La proctite è una malattia infiammatoria dell'intestino retto, che quando si estende anche al sigma prende il nome di proctosigmoidite. PU e PSU sono quindi riconducibili alle Malattie Infiammatorie Croniche Intestinali (MICI, note anche come IBD - Inflammatory Bowel Disease): insieme rappresentano una condizione cronica e autoimmune difficile da trattare che colpisce circa 10 milioni di persone in tutto il mondo, incluse 200mila persone in Italia.

"Alfasigma sta sviluppando, a livello globale, un preciso focus in ambito gastrointestinale", ha affermato Pier Vincenzo Colli, CEO di Alfasigma. "Siamo entusiasti di aggiungere al nostro portfolio, questa partnership con Innovation Pharmaceuticals. I risultati dello studio clinico su brilacidin di Fase 2 in PU/PSU sembrano promettenti e valorizzano le proprietà uniche del farmaco. Per far progredire brilacidin, prevediamo di destinare un importante investimento, sia in termini di risorse interne sia di expertise per le formulazioni e la tutela della proprietà intellettuale.”

“Siamo orgogliosi di poter lavorare per offrire ai pazienti una nuova ed efficace opzione di trattamento sicura nella gestione di PU/PSU”, continua Colli “Seguiremo da vicino anche i prossimi sviluppi di Innovation Pharmaceuticals nello sviluppo di brilacidin orale, perché siamo interessati anche ai nuovi trattamenti per le MICI. Questo accordo, insieme a quello di poche settimane fa su Zelnorm, rappresenta un ulteriore potenziamento della nostra pipeline globale".

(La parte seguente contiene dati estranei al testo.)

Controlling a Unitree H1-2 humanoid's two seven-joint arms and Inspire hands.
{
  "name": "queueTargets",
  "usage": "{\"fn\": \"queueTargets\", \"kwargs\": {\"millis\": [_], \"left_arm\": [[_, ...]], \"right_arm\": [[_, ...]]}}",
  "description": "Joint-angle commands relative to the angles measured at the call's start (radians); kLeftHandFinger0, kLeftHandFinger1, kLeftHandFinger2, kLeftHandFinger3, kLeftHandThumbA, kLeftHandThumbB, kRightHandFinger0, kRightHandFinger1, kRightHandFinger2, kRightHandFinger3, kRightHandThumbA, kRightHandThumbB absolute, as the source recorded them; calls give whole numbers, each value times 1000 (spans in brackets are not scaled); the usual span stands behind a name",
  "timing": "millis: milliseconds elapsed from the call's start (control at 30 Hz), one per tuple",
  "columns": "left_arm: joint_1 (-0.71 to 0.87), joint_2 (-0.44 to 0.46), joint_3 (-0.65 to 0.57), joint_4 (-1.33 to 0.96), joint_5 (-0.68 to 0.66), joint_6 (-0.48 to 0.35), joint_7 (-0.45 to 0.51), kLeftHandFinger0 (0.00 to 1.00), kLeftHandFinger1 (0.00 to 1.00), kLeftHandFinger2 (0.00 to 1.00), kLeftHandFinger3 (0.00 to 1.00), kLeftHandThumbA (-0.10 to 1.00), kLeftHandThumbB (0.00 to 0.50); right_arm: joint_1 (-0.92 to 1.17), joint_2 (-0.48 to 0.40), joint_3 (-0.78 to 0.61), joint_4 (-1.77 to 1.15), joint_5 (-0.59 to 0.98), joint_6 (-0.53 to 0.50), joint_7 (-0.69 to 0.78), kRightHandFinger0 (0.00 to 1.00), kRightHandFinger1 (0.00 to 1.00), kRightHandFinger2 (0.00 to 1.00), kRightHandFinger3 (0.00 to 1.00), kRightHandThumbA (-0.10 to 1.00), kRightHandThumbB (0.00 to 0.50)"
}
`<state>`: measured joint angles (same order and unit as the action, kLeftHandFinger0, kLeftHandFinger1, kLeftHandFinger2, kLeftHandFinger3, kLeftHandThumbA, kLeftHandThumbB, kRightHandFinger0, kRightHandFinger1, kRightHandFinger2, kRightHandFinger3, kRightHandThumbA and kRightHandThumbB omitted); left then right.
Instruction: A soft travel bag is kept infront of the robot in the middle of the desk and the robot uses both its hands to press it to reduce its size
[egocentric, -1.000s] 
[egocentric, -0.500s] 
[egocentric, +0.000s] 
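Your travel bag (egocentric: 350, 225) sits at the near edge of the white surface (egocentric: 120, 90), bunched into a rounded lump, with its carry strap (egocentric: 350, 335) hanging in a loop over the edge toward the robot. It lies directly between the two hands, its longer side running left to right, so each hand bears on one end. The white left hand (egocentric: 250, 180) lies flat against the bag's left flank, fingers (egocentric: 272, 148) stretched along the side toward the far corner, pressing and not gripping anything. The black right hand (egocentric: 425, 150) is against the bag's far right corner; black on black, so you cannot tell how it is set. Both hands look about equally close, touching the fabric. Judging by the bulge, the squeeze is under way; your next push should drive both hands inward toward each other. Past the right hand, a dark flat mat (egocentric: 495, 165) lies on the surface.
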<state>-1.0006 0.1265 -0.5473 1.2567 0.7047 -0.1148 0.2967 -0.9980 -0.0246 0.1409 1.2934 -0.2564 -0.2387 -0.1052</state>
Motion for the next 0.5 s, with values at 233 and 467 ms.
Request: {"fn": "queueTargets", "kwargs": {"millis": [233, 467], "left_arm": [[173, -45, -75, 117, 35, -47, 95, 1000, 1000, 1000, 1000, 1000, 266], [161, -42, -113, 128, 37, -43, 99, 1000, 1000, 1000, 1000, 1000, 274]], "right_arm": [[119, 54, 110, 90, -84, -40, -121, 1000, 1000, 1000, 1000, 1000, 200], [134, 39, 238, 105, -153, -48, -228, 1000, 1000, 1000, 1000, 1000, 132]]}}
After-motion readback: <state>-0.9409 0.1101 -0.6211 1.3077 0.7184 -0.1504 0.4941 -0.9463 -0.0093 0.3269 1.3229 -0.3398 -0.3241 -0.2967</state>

L'accordo infatti include anche un diritto di prelazione per brilacidin nel trattamento di forme più estese di malattie infiammatorie croniche intestinali (MICI), come la colite ulcerosa e la malattia di Crohn e un diritto di prima negoziazione per brilacidin in altre indicazioni gastro-intestinali. Oltre a un esborso iniziale, l’accordo prevede una serie di pagamenti aggiuntivi basati su determinate milestones, per un totale di oltre $ 24 milioni e royalties del 6% sulle vendite nette nella commercializzazione di brilacidin per PU/PSU.